# STL MO 5 boys need homes asap



## zrecklein (11 mo ago)

Hello!
I adopted some girls and one came pregnant. It's now time to rehome her babies (5 very sweet boys) because I do not have the room to keep them.
They are very sweet, love banana chips and kisses, and love a good snuggle!
They URGENTLY need to go because I don't have the space that these boys need to run around and be happy.
Three black with white tummies, one black hooded, and oneblue hooded.
Located in St. Louis Missouri!
Asking a small fee. (they've eaten me out of house and home 😅)


----------



## myfatrats (Dec 23, 2021)

They are gorgeous! I have 2 rats already (male) they are still young, except for Prezzies. I’m considering of getting 2 more, because one of my rats is getting old and sick so just preparing for the worst. Is there a price for them?


----------



## zrecklein (11 mo ago)

myfatrats said:


> They are gorgeous! I have 2 rats already (male) they are still young, except for Prezzies. I’m considering of getting 2 more, because one of my rats is getting old and sick so just preparing for the worst. Is there a price for them?
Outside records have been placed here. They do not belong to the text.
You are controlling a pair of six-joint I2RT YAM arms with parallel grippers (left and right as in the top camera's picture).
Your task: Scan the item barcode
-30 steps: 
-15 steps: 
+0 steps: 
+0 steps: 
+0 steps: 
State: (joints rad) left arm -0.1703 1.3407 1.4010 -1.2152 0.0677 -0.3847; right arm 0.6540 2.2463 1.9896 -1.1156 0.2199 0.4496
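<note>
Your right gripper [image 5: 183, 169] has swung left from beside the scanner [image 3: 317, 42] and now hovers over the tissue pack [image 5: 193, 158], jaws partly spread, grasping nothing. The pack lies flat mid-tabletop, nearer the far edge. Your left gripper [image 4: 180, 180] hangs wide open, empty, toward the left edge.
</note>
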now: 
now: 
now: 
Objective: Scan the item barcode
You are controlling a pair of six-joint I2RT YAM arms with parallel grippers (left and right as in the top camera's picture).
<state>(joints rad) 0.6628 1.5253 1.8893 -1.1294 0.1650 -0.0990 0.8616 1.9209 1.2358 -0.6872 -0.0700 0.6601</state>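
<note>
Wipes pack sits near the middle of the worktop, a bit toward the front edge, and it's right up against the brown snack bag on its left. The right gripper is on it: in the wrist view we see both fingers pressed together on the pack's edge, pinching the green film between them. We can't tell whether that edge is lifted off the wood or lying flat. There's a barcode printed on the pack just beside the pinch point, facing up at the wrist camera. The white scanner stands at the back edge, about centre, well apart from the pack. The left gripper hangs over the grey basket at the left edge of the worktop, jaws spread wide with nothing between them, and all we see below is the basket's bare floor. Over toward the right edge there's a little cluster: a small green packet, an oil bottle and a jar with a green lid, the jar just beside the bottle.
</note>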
I was hoping for $15 for a pair if that's okay?


----------



## BundleORats (11 mo ago)

zrecklein said:


> Hello!
> I adopted some girls and one came pregnant. It's now time to rehome her babies (5 very sweet boys) because I do not have the room to keep them.
> They are very sweet, love banana chips and kisses, and love a good snuggle!
> They URGENTLY need to go because I don't have the space that these boys need to run around and be happy.
> ...


The gray one is absolutely adorable! But I have way too many rats already haha


----------



## zrecklein (11 mo ago)

BundleORats said:


> The gray one is absolutely adorable! But I have way too many rats already haha


Sure you couldn't use one more?


----------



## BundleORats (11 mo ago)

zrecklein said:


> Sure you couldn't use one more?


I wish I could but my cage only does 5, and I have girls 😢 also I’m not in the area. Let me know when he goes to a home though!


----------



## zrecklein (11 mo ago)

BundleORats said:


> I wish I could but my cage only does 5, and I have girls 😢 also I’m not in the area. Let me know when he goes to a home though!


I'll be sure to keep the post updated! <3


----------



## BundleORats (11 mo ago)

zrecklein said:


> I'll be sure to keep the post updated! <3


Please do! Hope him and all the other babies get to a good home.


----------



## Newtorats (Jun 28, 2021)

I would but I don’t live in the area plus I doubt my mom would let me anyways especially bc mine are girlies


----------



## IloverattiesUwU (Jul 22, 2021)

Ugh, I’m in the STL area (in Kirkwood) but my parents said April - May I could add 1-2 to my pair of boys


----------



## zrecklein (11 mo ago)

IloverattiesUwU said:


> Ugh, I’m in the STL area (in Kirkwood) but my parents said April - May I could add 1-2 to my pair of boys


Lemme shoot you a message


----------